8 de jul. de 2011

O aborto, o bem e o mal


Léo Rosa
Léo Rosa
Sugestão da Dr. Alice Bianchini
por LÉO ROSA DE ANDRADE** no blog do Instituto de pesquisa e cultura Luiz Flávio Gomes
“Aqui estão também meus sentimentos e minhas opiniões; apresento-os como algo em que acredito e não como algo em que se deva acreditar.” Michel de Montaigne disse isso. Modestamente, concordo com a afirmação. Montaigne nasceu pouco depois do descobrimento do Brasil. É desses escritores que serão lidos por toda a eternidade. Foi um pensador que superou o obscurantismo do pensamento medieval, época dominada pela Igreja Católica, ajudando a inaugurar o que se chamou de modernidade.
Com a superação do absoluto religioso, que determinava o certo e o errado, relativizou-se a compreensão do mundo. A modernidade prestigiava as idéias em detrimento das orações, permitindo mais abertura ao comportamento pessoal e mais discussão na vida pública. Ainda assim, no tempo de Montaigne, pensar era muito perigoso, falar o que se pensava era quase um suicídio. Não obstante, Montaigne pensava, falava e escrevia que “é loucura condicionar ao nosso discernimento o verdadeiro e o falso”.
Cá entre nós, em 22 de dezembro de 2009, houve a publicação de um Decreto, assinado pelo Presidente da República, no qual consta “a aprovação do projeto de lei que descriminaliza o aborto, considerando a autonomia das mulheres para decidir sobre seus corpos.” Bem, por pressão católica, o governo recuou, e o decreto será republicado com supressão da parte que fala da autonomia, o que caracterizaria, segundo os católicos, apoio à decisão íntima de interromper a gestação.

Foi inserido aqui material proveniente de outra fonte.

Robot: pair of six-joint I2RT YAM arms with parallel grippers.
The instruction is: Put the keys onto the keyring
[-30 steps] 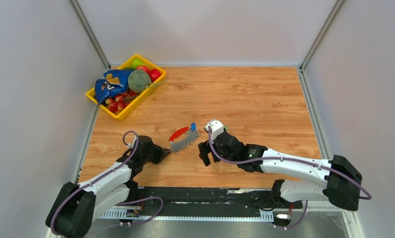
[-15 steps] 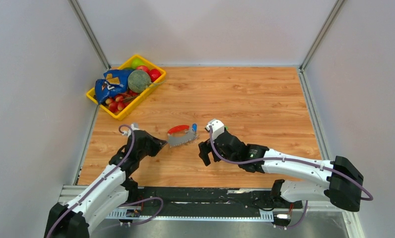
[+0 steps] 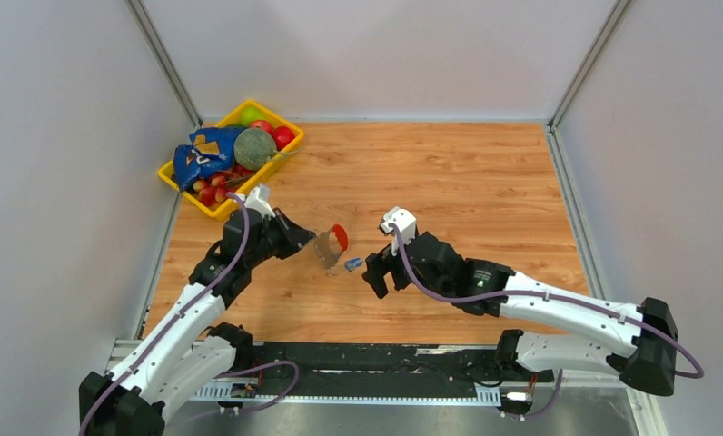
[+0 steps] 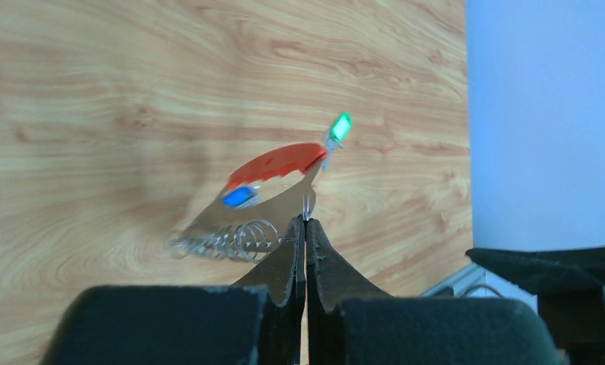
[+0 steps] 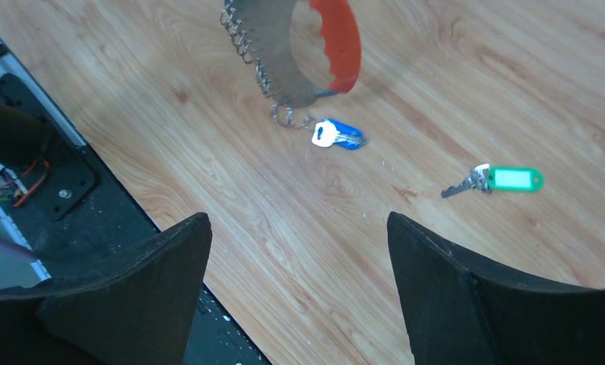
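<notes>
My left gripper [image 3: 307,243] is shut on the keyring [image 3: 331,245] and holds it upright above the table. The wrist view shows the pads [image 4: 305,222] pinched on a wire of the silver coil [image 4: 227,239], with the red curved clip [image 4: 277,161] beyond. The blue key [image 3: 351,264] lies just under the keyring's low end [image 5: 337,135]; I cannot tell if it is attached. The green key [image 5: 512,179] lies alone on the wood and also shows in the left wrist view [image 4: 340,127]. My right gripper [image 3: 373,277] is open and empty [image 5: 298,228], just right of the keyring [image 5: 337,42].
A yellow bin [image 3: 194,202] with fruit, red balls and a blue bag stands at the back left, close behind my left arm. A black rail [image 3: 376,359] runs along the table's near edge. Grey walls close in on both sides.
My left gripper has raised the keyring from lying flat to hanging upright and carried it away from the near edge. The blue key has shifted towards the near edge. The right gripper stays open.
</notes>
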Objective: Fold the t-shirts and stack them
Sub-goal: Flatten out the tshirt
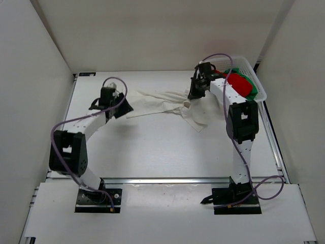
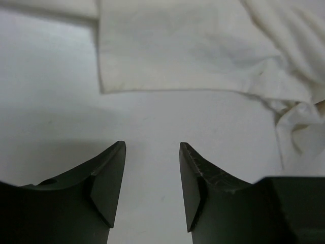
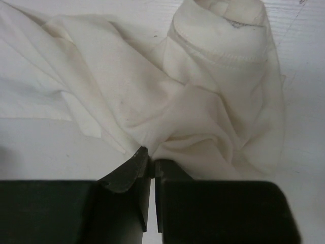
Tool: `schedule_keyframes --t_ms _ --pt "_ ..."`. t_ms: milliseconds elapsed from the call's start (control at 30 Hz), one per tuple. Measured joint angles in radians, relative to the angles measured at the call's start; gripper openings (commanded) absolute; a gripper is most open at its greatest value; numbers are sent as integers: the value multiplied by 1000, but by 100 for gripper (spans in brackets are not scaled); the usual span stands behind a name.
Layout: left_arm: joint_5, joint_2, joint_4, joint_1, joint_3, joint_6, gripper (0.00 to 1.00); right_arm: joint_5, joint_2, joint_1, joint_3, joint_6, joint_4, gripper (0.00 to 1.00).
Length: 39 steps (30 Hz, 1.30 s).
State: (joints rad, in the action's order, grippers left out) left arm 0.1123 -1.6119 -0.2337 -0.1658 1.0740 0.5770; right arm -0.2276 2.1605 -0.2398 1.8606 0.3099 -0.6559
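- My left fingers (image 1: pixel 126 109) stand wide apart with nothing between them, low over the bare desk (image 1: pixel 162 152), at about 10 o'clock in the top view.
- The white shirt (image 1: pixel 167 104) lies crumpled on the far part of the desk, spreading from 12 toward 1 o'clock.
- In my left wrist view a flat, straight-edged part of that shirt lies at 12 o'clock from my fingertips, near them but not touching.
- My right fingers (image 3: pixel 150 161) are pinched narrow on a gathered fold of the white shirt. The cloth bunches right at their tips and fans away toward 12 o'clock.
- A rolled, hemmed opening of the shirt stands at 1 o'clock from my right fingers. I cannot tell whether it is a sleeve or the neck.
- The red shirt (image 1: pixel 240 84) and the green shirt (image 1: pixel 253 95) sit bundled together in the basket (image 1: pixel 244 61), at the desk's 2 o'clock corner.
- My two sets of fingers are well apart, with the white shirt stretched between them.
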Motion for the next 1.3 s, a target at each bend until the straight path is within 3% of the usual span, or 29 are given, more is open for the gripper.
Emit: schedule_keyframes --t_ms 33,167,467,733,1100,1300 --pt "4 40 1 -1 -68 7 57 0 0 -2 0 0 -3 0" --pt "2 95 46 30 -257 35 58 7 -3 0 -9 -3 0 23" --pt "-18 -12 221 38 -309 203 56 31 -204 -17 -277 6 100 41" --pt "-64 -109 399 34 -305 390 44 16 -480 -60 -579 47 267 45" --pt "-134 -184 435 8 -246 490 33 -18 -591 -144 -814 89 388 46" --pt "-174 -214 405 5 -205 504 13 -29 -729 -154 -951 114 434 48"
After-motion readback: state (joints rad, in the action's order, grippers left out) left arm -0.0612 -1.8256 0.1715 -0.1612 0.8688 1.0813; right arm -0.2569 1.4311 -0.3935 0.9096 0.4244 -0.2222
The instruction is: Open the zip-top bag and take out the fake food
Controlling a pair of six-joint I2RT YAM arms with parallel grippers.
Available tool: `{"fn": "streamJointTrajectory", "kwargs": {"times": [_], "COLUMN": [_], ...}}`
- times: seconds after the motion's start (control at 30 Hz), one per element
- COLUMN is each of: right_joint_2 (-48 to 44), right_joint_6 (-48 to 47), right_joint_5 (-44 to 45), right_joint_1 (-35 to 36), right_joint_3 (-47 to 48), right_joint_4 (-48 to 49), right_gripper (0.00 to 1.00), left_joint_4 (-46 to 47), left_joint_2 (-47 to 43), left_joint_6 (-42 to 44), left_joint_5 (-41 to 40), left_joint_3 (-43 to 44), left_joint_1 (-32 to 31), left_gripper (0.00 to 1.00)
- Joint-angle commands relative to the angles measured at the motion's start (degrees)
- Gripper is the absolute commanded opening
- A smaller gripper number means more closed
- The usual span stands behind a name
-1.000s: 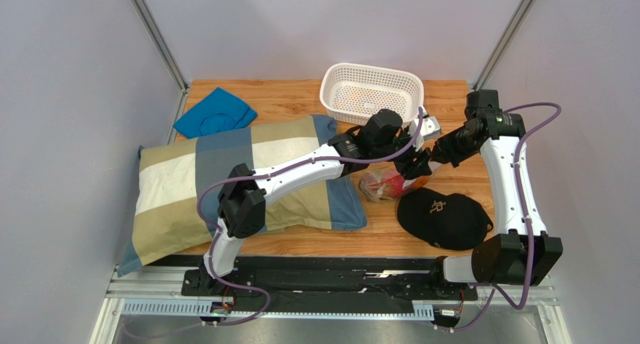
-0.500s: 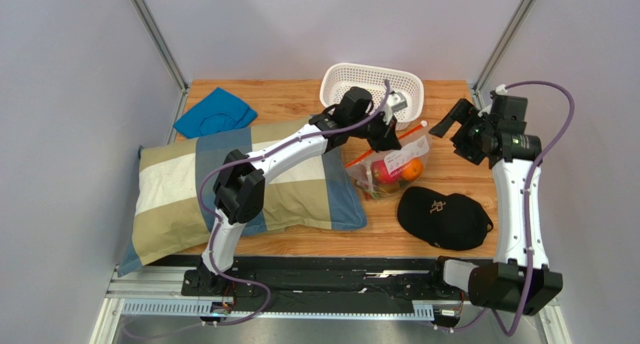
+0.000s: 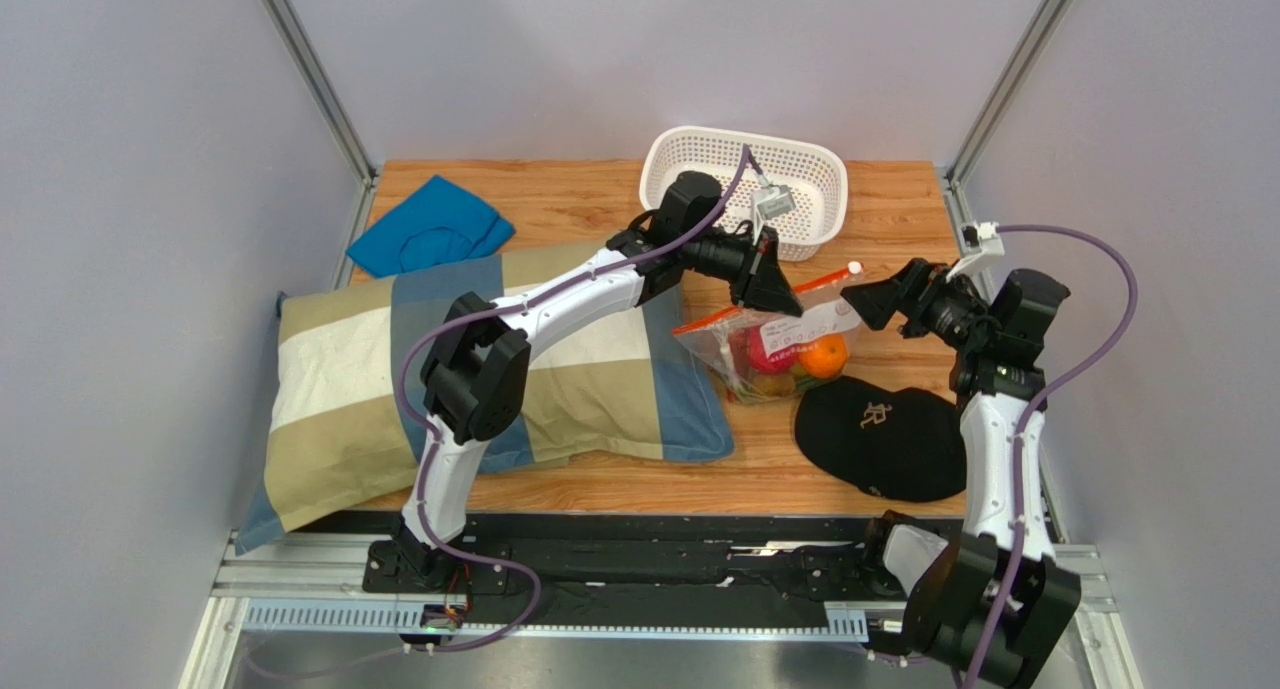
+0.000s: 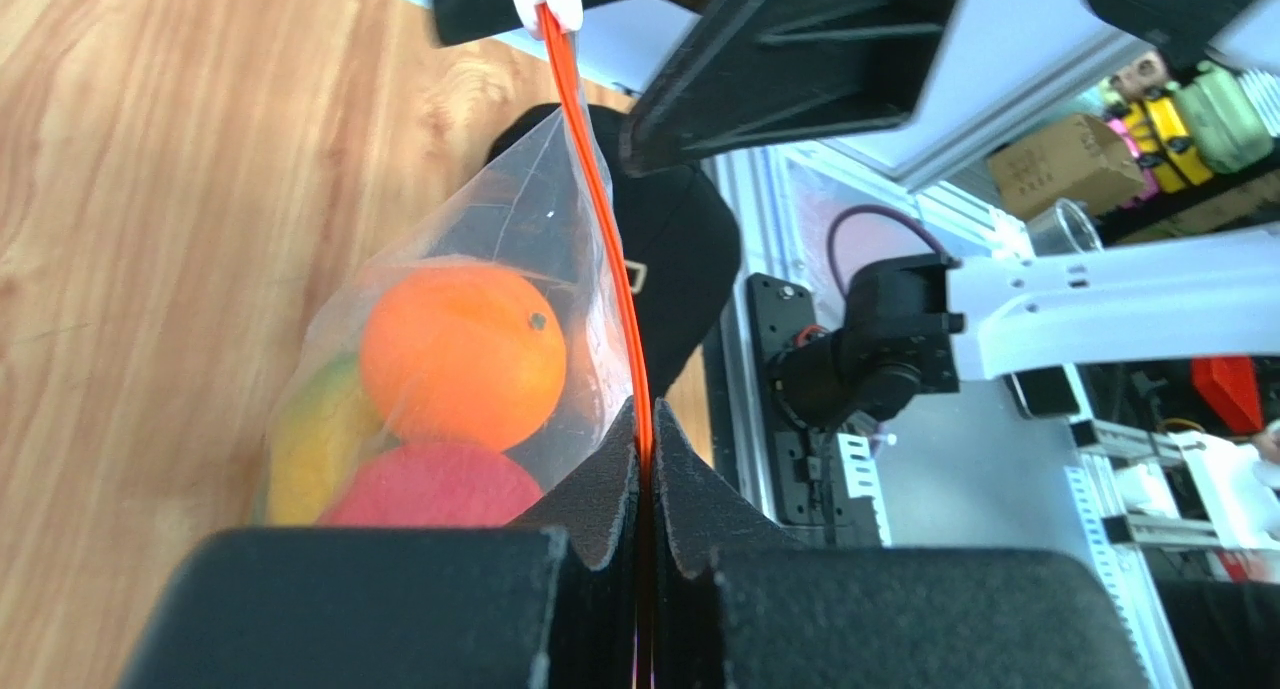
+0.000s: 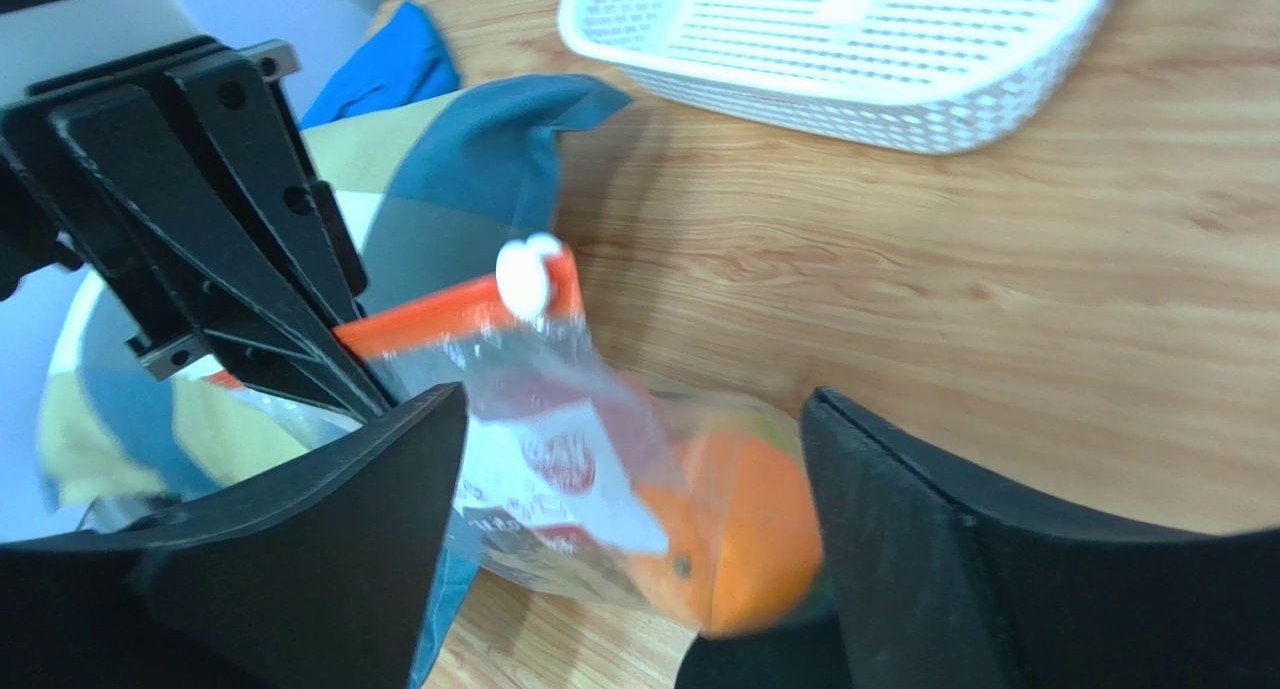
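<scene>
Hanging from left tool [image 4: 646, 457]: zip-top bag [image 3: 769, 340], perhaps grazing table [image 3: 579, 194].

I read the zip-top bag [image 3: 766, 344] as clear, with an orange-red zip strip [image 4: 601, 224] and a white slider [image 5: 528, 274]. The fake food [image 4: 461, 356] inside is orange, red and yellow-green. At 12 o'clock is a white perforated basket [image 3: 661, 194]. At 11 is a blue cloth [image 3: 431, 224]. At 9 is a pillow [image 3: 361, 374] blocked tan, cream and blue. At 4 is a black cap [image 3: 887, 434]. The surface [image 3: 571, 194] is light wood grain.

The zip-top bag [image 4: 496, 247] was gripped by its orange-red zip strip [image 4: 601, 224] between the left gripper's [image 4: 646, 472] jaws; an orange [image 4: 458, 356] and red fruit [image 4: 428, 490] were seen inside.
</scene>
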Motion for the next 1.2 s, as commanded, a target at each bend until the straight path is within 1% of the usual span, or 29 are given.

No Brasil, aborto é crime. Nosso País já assinou mais de um compromisso internacional, comprometendo-se a descriminalizá-lo, mas o assunto nunca prosperou, por simples pressão conservadora. Antes de mais nada, uma explicação: descriminalizar o aborto não é defender o aborto. É, apenas, não considerá-lo crime. Este artigo, aliás, não pretende recomendá-lo ou atacá-lo. A realidade, todavia, é que o aborto vem sendo praticado largamente, com inúmeros casos de morte, principalmente de mulheres pobres, exatamente porque o assunto é remetido à clandestinidade. Em país civilizado, o aborto é questão de saúde pública. Entre nós, lamentavelmente, ainda é caso de polícia.
Que diria Montaigne? Presumivelmente, que aborto não é brincadeira, não é um contraceptivo de uso recorrente, não é assunto que uma mulher decida sem dores morais. Mas seguramente diria que uma mulher tem o direito de resolver sua vida, julgar sobre a oportunidade de pôr uma criança no mundo, ou não. Talvez Montaigne escrevesse contra o aborto, mas defenderia, antes, o direito de qualquer pessoa fazer coisa diferente daquela que ele faria.
Há várias formas de atraso. Nós somos atrasados de várias formas. Ainda aceitamos a tutoria moral de instituições religiosas. Defendo que cada qual professe a crença que queira, ou nenhuma. É-me, contudo, inaceitável ter como minha a consciência alheia. Só os fanáticos sabem, exatamente, o que é o bem e o que é o mal. Os contrários à descriminalização do aborto são os mesmos que se opuseram aos anticoncepcionais, ao divórcio, a um segundo casamento. Não é bom que o Brasil se curve a idéias que só perduram na periferia miserável e ignorante do mundo. Montaigne diria que não caminhamos de passo, nem com o tempo, nem com a razão.
**Léo Rosa – Doutor em Direito pela UFSC. Psicólogo e Jornalista. Professor da Unisul.